OPPOSE – Amendment #270 (Chan): Self-Checkout Restrictions
The Chamber respectfully opposes Amendment #270, which would impose rigid state mandates governing the operation and staffing of self-checkout lanes in grocery stores. While retailers should continue evaluating how best to serve customers and maintain adequate staffing levels, these operational decisions are best made by individual businesses based on store size, customer demand, workforce availability, and community needs. Requiring one manual checkout station for every two self-checkout stations, limiting stores to eight self-checkout terminals, and imposing prescriptive staffing requirements would reduce operational flexibility, increase costs, and limit retailers’ ability to adapt to changing consumer preferences and shopping patterns.

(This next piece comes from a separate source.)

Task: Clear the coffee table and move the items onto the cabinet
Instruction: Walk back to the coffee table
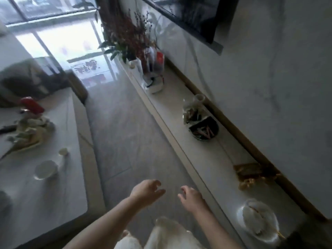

OPPOSE – Amendment #490 (Decker): Labor Relations Expansion
The Chamber respectfully opposes Amendment #490, which would make sweeping changes to Massachusetts labor law that extend well beyond current federal and state frameworks. Among other provisions, the amendment would expand the definition of covered employers and employees, adopt the strict ABC independent contractor test for purposes of labor relations, reinstate agency fee requirements in collective bargaining agreements, impose new restrictions on employer communications during union-organizing campaigns, and substantially alter procedures governing labor-management relations across multiple sectors. These changes raise significant concerns regarding business certainty, workforce flexibility, compliance costs, and Massachusetts’ overall competitiveness. Employers benefit from a stable and predictable labor framework, and reforms of this magnitude warrant careful, standalone consideration rather than inclusion in a broader economic development bill.
OPPOSE – Amendment #678 (Day): Streaming Entertainment Assessment
The Chamber respectfully opposes Amendment #678, which would establish a new statewide tax on streaming entertainment services and create a new regulatory, reporting, auditing, and enforcement framework for digital content providers operating in Massachusetts.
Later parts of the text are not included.